There are snook lights that switch on at certain times of year which almost always bring the small snook, but as I've learned they can be incredibly hard to entice when you see dozens of them swimming back and forth. All of the lights that I know of are between River Park and Fish Trap Bay. You can't miss them!

East of US 41, the river continues to narrow and fishing spots become less scarce. The Imperial River Boat Ramp offers easy access just east of US 41. Small bait can usually be found swimming around in the shallows near the ramp which can be a lifesaver because there is no bait commercially available on the river or for a couple of miles around otherwise. There are sometimes snook swimming around around the docks at the ramp which can be a good opportunity for the angler on foot--anything else is likely to quickly spook them away. 
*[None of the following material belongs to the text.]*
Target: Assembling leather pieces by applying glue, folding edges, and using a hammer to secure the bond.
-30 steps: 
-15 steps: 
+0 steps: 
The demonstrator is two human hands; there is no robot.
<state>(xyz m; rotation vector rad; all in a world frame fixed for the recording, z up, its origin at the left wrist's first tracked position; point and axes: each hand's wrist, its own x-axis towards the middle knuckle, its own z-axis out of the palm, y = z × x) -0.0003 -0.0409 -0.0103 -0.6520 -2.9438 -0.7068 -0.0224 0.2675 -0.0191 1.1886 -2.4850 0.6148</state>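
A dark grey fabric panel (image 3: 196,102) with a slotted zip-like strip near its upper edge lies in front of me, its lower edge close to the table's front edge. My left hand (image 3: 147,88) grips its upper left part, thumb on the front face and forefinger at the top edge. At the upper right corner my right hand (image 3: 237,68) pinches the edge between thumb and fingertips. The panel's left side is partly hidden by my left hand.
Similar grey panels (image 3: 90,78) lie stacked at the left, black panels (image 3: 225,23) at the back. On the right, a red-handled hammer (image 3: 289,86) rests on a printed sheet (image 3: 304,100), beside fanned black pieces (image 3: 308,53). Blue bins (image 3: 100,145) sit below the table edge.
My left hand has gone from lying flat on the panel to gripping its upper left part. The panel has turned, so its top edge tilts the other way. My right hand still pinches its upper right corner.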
Further up river, the Riverpark in Bonita Springs on Old 41 has some brackish and freshwater fish swimming around most of the year. I have caught bass, snook, Mayan cichlid, and even been surprised to see a school of sheepshead picking at the rocks lining the riverbanks during the winter months. The docks attached to the park usually have something hiding under them, but I enjoy crossing the red footbridge over to the small island (barely) on the other side of the railroad tracks. There are some interesting features around here and persistence can result in a fun day of catching. 

 The final feature that I am aware of is the Bonita Grande Weir located not so coincidentally on Bonita Grande Rd. It is east of I-75 and is about as far east as you can go while still calling it the Imperial River. East of the weir (dam) it's really more of a canal that shoots straight to the east. At the weir, terrifically fun but surprisingly difficult fishing can be had any time the dam is flowing which is typically exclusively in the summer rainy season. The rains flood the canal to the east and flush most of the small bait fish down river and over the dam. It turns out that snook, gar, and bass are all pretty good at finding these spots too when they are on. At times, a snook can be landed on every cast. Other times, you'll hear the distinctive pop of snook gulping prey everywhere while your lure swims by unmolested. The best bet here is live bait, specifically shiners if you can find them. Estero River Outfitters is a bit of a drive but is rumored to keep them stocked. Rapala and Yo-Zuri style lures can also work here. Some days, there can be a half dozen people jockeying for the 1 pseudo-parking spot and a spot near the flow, while others you can pull in 20 undersized snook without seeing another soul.